Conteúdo Geral
Testes independentes de soluções EDR
Brasiline
6 de setembro de 2022

Consultoria SE Labs concedeu à Kaspersky EDR a classificação mais alta em testes independentes baseados em ataques do mundo real.

Os resultados de um teste recente – Enterprise Advanced Security (EDR): Enterprise 2022 Q2 – DETECTION – foram revelados em um relatório da SE Labs em julho. A empresa britânica vem testando as soluções de segurança dos principais fornecedores há vários anos. Neste teste mais recente, o produto comercial Kaspersky Endpoint Detection and Response Expert obteve uma pontuação absoluta de 100% na detecção de ataques direcionados e recebeu a classificação mais alta possível – AAA.

Em 2021, o produto foi testado em seu Teste de Segurança Avançada (EDR). Desde então, a metodologia foi aprimorada e o teste em si foi dividido em duas partes: Detecção e Proteção. Desta vez, o SE Labs estudou a eficácia das soluções de segurança para detectar atividades maliciosas. Além do Kaspersky EDR Expert, quatro outros produtos participaram do teste: Broadcom Symantec, CrowdStrike, BlackBerry e outra solução anônima.

Sistema de Classificação

O teste foi composto de várias verificações, mas para ter uma ideia dos resultados, basta olhar para as Avaliações de Precisão Total. Isso basicamente mostra a acurácia de cada solução na detecção de ataques em diferentes estágios e incomodou o usuário com falsos positivos. Para uma clareza visual ainda maior, as soluções participantes foram classificadas em uma escala que vai de AAA (para produtos com alta Avaliação de Precisão Total) até D (para as soluções menos eficazes).

As Avaliações de Precisão Total consistem em pontuações em duas categorias:

  • Precisão da detecção: leva em consideração o sucesso da detecção de cada estágio significativo de um ataque.
  • Avaliação de Software Legítimo: quanto menos falsos positivos gerados pelo produto, maior a pontuação.

Há um outro indicador importante: Ataques Detectados. Essa é a porcentagem de ataques detectados pela solução durante pelo menos uma das etapas, dando à equipe de Segurança da Informação a chance de responder ao incidente.
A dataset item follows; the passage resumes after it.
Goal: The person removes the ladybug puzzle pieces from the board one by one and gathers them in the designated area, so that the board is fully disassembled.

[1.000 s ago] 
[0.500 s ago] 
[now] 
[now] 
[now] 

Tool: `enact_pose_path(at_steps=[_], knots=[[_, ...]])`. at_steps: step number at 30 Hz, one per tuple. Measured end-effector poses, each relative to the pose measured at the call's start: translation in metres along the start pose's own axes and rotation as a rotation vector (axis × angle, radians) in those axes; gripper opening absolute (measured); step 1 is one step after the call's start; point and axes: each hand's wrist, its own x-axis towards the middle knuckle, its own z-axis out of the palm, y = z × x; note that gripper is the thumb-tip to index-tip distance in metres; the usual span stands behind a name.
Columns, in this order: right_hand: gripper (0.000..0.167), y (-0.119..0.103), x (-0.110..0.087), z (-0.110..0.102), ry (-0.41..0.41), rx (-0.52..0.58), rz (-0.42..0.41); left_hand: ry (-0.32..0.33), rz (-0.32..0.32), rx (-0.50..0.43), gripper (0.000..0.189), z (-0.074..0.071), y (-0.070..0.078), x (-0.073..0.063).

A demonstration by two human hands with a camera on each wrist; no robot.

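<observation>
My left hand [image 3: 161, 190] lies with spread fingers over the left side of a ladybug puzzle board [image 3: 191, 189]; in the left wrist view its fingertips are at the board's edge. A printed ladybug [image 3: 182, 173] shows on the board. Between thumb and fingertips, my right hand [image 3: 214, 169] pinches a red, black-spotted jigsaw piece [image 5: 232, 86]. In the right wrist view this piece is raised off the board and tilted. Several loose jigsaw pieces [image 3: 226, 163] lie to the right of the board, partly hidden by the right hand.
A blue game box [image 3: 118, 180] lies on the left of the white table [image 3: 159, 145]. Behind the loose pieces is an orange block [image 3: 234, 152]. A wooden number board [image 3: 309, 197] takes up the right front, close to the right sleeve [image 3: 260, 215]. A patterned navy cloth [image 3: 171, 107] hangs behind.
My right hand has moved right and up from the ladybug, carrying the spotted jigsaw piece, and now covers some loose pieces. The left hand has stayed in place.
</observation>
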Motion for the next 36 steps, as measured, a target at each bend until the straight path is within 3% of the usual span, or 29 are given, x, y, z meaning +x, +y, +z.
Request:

Como a Kaspersky, parceira Brasiline, foi testada:

Idealmente, o teste deve revelar como a solução se comportaria durante um ataque real. Com isso em mente, o SE Labs tentou tornar o ambiente de teste o mais realista possível. Primeiro, não foram os desenvolvedores que configuraram as soluções de segurança para o teste, mas os próprios testadores da SE Labs, que receberam instruções do fornecedor – como as equipes de segurança da informação dos clientes costumam fazer.

Em segundo lugar, os testes foram realizados em toda a cadeia de ataque – desde o primeiro contato até o roubo de dados ou algum outro resultado. Por fim, os testes foram baseados nos métodos de ataque de quatro grupos de APT reais e ativos:

  1. Wizard Spider, que tem como alvo corporações, bancos e até hospitais. Entre suas ferramentas está o Trojan bancário Trickbot.
  2. Sandworm, que visa principalmente agências governamentais e é famoso por seu malware NotPetya, que se disfarçava de ransomware, mas na verdade destruía os dados das vítimas além da recuperação.
  3. Lazarus, que se tornou amplamente conhecido após o ataque em larga escala à Sony Pictures em novembro de 2014. Anteriormente focado no setor bancário, o grupo recentemente voltou sua atenção para as trocas de criptomoedas.
  4. Operação Wocao, que visa órgãos governamentais, prestadores de serviços, empresas de energia e tecnologia e o setor de saúde.

Testes de detecção de ameaças

No teste de Precisão de Detecção, o SE Labs estudou a eficácia com que as soluções de segurança detectam ameaças. Isso envolveu a realização de 17 ataques complexos baseados em quatro ataques do mundo real dos atores Wizard Spider, Sandworm, Lazarus Group e Operation Wocao, nos quais foram destacados quatro estágios significativos, cada um consistindo em uma ou mais etapas interconectadas:

  • Entrega/Execução
  • Ação
  • Escalonamento de Privilégios/Ação
  • Movimentação Lateral/Ação

A lógica de teste não exige que a solução detecte todos os eventos em qualquer estágio específico do ataque; basta identificar pelo menos um deles.

Entrega/Execução. Esta etapa testou a capacidade da solução de detectar um ataque em seu primeiro estágio: no momento da entrega — por exemplo, via um e-mail de phishing ou link malicioso — e execução do código perigoso. Em condições reais, o ataque geralmente é interrompido por aí, já que a solução de segurança simplesmente não permite que o malware prossiga.

Ação. Aqui, os pesquisadores estudaram o comportamento da solução quando os invasores já obtiveram acesso ao endpoint. Era necessário detectar uma ação ilegítima por parte do software.

Escalonamento de Privilégios/Ação. Em um ataque bem-sucedido, o invasor tenta obter mais privilégios no sistema e causar ainda mais danos. Se a solução de segurança monitora esses eventos ou o próprio processo de escalonamento de privilégios, ela recebe pontos extras.

Movimento Lateral/Ação. Ao penetrar o endpoint, o invasor pode tentar infectar outros dispositivos na rede corporativa. Isso é conhecido como movimento lateral. Os testadores verificaram se as soluções de segurança detectaram tentativas de tal movimento ou quaisquer ações possibilitadas como consequência disso.

O Kaspersky EDR Expert obteve 100% de pontuação neste segmento; ou seja, nem um único estágio de qualquer ataque passou despercebido.

Fonte

Sobre a Brasiline

A Brasiline construiu, em mais de 19 anos de mercado, uma equipe que é referência no setor, sempre investindo na qualificação dos profissionais e na implantação de soluções eficazes, baseadas nas melhores práticas de projetos e processos. Chamamos esse nosso time de Experts Brasiline.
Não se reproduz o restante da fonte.